Although by the terms of the decree calling upon the nation to vote on the question of the powers to be conferred on the President the people were restricted to a simple "yes" or "no," many availed themselves of the ballot to express in short and emphatic language their political creed. Thus in many of the boxes were found slips of paper inscribed with sentences like the following

"Oui! Vive l'Empereur! 'Oui! Mille et mille fois, Oui!" "Oui! A bas la République!" "Oui! Vive la République Democratique et Sociale!" "Oui! pour que Louis Bonaparte soit Empereur!" "Oui! Vive l'Armée!" "Oui! Mort à Cavaignac!" "Non! Mort au Dictateur!" "Non! Vive Henri V.!" "Non! Vive la République!" "Non! A bas l'Armée!" &c. All these tickets were, however, annulled, and the votes of the writers were consequently lost.

The result of the ballot was, that the President received 7,439,219 votes in his favour, and that 640,737 voted against him.

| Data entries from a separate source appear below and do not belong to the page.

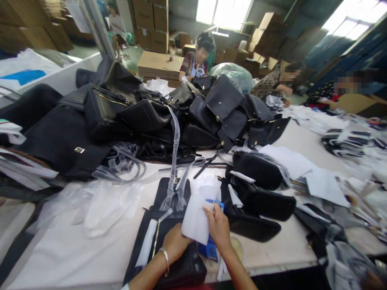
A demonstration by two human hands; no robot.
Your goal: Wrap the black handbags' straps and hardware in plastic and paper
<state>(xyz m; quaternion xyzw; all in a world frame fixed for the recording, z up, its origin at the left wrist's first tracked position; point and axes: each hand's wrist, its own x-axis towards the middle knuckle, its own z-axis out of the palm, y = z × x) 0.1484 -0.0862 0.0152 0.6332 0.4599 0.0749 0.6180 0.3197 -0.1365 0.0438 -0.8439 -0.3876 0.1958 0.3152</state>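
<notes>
A folded-looking piece of white paper (pixel 196 221) is in front of me, above a black bag. My left hand (pixel 176 243), with a bangle at its wrist, grips the paper's lower left corner; some fingers are hidden behind it. My right hand (pixel 218 226) pinches the paper's right edge, close to a blue item (pixel 222 206) whose kind I cannot make out. Underneath lies the black bag (pixel 151 245) with a gold zipper and a strap (pixel 173 145) wrapped in clear plastic. A blue box-like thing (pixel 208 251) shows below the paper.
A large heap of black bags (pixel 145 112) spans the table's far side. More black bags (pixel 263 201) lie to my right beside white sheets (pixel 326 187). Crumpled white wrapping (pixel 102 209) lies left. Several people sit or stand beyond, near stacked cartons (pixel 151 24).
</notes>
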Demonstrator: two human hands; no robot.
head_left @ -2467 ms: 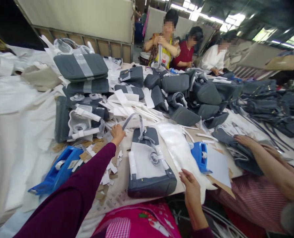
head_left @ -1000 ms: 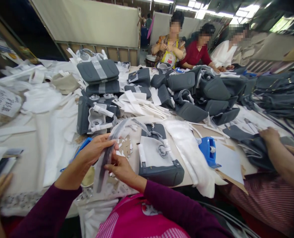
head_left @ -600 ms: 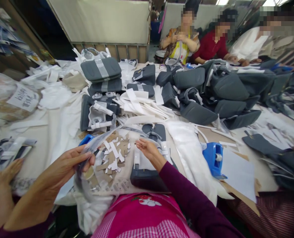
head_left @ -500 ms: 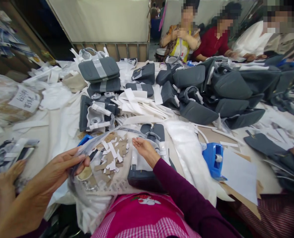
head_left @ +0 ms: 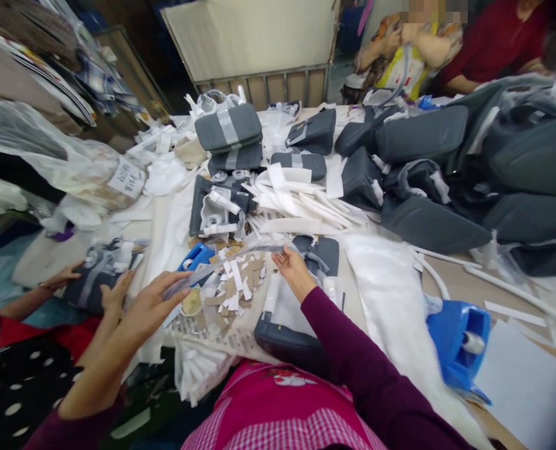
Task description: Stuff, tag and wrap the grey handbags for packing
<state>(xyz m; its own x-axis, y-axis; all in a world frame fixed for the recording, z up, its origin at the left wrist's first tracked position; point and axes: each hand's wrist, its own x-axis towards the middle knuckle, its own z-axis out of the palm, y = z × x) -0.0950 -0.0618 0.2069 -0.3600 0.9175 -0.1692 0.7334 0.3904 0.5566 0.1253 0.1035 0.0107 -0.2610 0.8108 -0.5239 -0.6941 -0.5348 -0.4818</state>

The evening of the 31st of December was appointed by Louis

Napoleon for the reception of the Consultative Commission, to communicate to him officially this report; and accordingly the members then repaired to the Palace of the Elysée, where M. Baroche, as Vice-President of the Commission, announced the number of votes in a complimentary speech, to which Louis Napoleon made the following reply:

"Gentlemen,-France has responded to the loyal appeal which I made to her. She has comprehended that I departed from legality only to return to right. Upwards of seven millions of votes have just absolved me, by justifying an act which had no other object than to save France, and perhaps Europe, from years of trouble and anarchy. I thank you for having effectually shown to what an extent that manifestation is national and spontaneous. If I congratulate myself on this immense adhesion it is not from pride, but because it gives me the force to speak and act as becomes the head of a great nation like ours.

"I understand all the grandeur of my new mission, and I do not deceive myself as to its difficulties. But with an upright heart, with the co-operation of all right-minded men, who, like you, will assist me with their intelligence and support me with their patriotism, with the tried devotedness of our valiant army, and with the protection which I shall to-morrow solemnly beseech Heaven to grant me, I hope to render myself worthy of the confidence which the people continue to place in me. I hope to secure the destinies of France by founding institutions which respond at the same time to the democratic instincts of the nation and to the universally expressed desire to have henceforth a strong

and respected Government; in fact, to give satisfaction to the exigencies of the moment, by creating a system which reconstitutes authority without wounding the feeling of equality, and, without closing any path of improvement, is to lay the foundations of the only edifice capable of supporting a wise and beneficent liberty."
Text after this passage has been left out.